YOUR OBJECTIVE:
In the listing below, locate the lines that hold the string "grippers". Copy those lines.

=== Begin Enclosure ===

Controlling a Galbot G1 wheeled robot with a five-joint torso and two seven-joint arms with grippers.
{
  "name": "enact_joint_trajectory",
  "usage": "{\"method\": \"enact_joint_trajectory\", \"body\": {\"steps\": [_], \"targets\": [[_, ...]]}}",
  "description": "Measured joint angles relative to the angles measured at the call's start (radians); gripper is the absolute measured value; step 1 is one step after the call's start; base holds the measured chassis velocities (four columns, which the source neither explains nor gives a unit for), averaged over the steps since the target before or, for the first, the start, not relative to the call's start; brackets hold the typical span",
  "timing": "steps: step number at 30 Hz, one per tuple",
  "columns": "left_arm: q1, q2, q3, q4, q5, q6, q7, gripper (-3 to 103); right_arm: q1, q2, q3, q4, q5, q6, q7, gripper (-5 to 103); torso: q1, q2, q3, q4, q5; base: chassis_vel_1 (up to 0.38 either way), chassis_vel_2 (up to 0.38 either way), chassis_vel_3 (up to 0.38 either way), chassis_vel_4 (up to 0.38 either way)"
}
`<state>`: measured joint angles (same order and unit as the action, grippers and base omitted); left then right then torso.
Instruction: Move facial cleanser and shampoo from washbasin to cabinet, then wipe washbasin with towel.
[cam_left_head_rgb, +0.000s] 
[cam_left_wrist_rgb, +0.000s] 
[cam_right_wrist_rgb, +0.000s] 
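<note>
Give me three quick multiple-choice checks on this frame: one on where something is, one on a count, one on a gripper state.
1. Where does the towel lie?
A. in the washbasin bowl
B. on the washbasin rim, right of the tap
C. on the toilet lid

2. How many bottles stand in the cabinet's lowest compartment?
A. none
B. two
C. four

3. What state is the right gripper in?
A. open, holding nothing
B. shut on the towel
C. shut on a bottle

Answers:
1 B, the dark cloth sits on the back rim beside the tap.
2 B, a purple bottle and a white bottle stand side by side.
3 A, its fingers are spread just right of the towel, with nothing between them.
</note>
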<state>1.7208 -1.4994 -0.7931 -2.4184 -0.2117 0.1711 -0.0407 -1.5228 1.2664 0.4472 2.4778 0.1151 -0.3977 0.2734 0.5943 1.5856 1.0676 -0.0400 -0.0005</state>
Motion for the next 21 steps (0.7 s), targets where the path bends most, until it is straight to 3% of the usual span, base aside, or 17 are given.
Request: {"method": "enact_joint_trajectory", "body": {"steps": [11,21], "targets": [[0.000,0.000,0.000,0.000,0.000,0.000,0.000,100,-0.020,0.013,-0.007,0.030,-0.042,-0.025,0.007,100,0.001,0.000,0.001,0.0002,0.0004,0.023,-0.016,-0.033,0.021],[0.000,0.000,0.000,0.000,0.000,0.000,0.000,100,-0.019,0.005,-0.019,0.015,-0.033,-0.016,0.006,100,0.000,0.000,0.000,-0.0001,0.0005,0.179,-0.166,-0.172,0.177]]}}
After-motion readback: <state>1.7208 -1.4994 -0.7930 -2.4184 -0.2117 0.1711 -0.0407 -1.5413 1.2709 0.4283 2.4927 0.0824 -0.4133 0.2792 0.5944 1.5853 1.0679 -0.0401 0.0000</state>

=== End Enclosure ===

SOLUTION TO THIS TASK:
Controlling a Galbot G1 wheeled robot with a five-joint torso and two seven-joint arms with grippers.
`<state>`: measured joint angles (same order and unit as the action, grippers and base omitted); left then right then torso.

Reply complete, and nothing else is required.